Many of us can profit from a better pre-performance routine. As the nature of work has changed, many professionals’ success or failure is now less dependent on repetitive daily tasks and instead based on a thin slice of evaluative moments. Working on projects involves more crucial first impressions, followed by more final presentations. Self-employment and the “gigs” and “side hustles” of modern life require people to interview for jobs or sell their services more frequently. Think of it as the “Shark Tank economy,” in which we have more riding on the ability to deliver a pitch under pressure. If you work two thousand hours a year but your overall success rests mostly on your performance during a couple of dozen crucial hours—at pitch meetings, sales calls, a key conversation with your boss, and so on—the tools in this book should help you do better.

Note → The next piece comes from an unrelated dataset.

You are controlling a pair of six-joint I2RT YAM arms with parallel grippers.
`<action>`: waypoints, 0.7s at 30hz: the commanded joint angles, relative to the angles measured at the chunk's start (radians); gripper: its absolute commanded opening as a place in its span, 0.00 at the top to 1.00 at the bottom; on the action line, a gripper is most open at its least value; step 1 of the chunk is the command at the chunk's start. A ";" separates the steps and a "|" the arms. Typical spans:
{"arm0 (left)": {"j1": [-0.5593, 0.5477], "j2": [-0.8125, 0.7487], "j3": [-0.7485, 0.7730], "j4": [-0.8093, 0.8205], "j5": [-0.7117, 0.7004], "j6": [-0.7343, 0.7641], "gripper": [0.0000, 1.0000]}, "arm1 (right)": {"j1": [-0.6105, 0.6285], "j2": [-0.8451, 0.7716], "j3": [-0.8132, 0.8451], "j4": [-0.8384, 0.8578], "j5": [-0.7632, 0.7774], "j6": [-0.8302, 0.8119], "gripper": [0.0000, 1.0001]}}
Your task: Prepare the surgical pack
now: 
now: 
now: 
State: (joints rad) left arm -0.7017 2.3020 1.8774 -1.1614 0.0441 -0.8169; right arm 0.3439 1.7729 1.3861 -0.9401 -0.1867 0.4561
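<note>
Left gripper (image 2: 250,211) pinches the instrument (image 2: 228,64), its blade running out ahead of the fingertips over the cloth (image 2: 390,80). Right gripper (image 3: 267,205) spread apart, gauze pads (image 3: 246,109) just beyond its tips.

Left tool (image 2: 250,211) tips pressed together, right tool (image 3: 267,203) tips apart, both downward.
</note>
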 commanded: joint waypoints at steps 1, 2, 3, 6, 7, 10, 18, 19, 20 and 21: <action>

Back in the operating room, it’s nearing lunchtime as Mark McLaughlin finishes tying a long series of internal stitches and hands the surgical needle to his assistant, who will finish closing. He heads back to the locker room, changes into khakis and a polo shirt, and walks to the waiting area. “Everything went really well. He should be able to go home in two or three days,” he tells the patient’s wife. She asks if her husband will be able to walk easily again, and McLaughlin says it looks very good.
Another surgeon—one who was tweeting or joking around before picking up the scalpel—may well have obtained a similar outcome. But if it was your loved one on the table, wouldn’t it be reassuring to know that in the final moments before the doctor performed, he was doing everything he could to increase the odds?
This book will show you how to do it.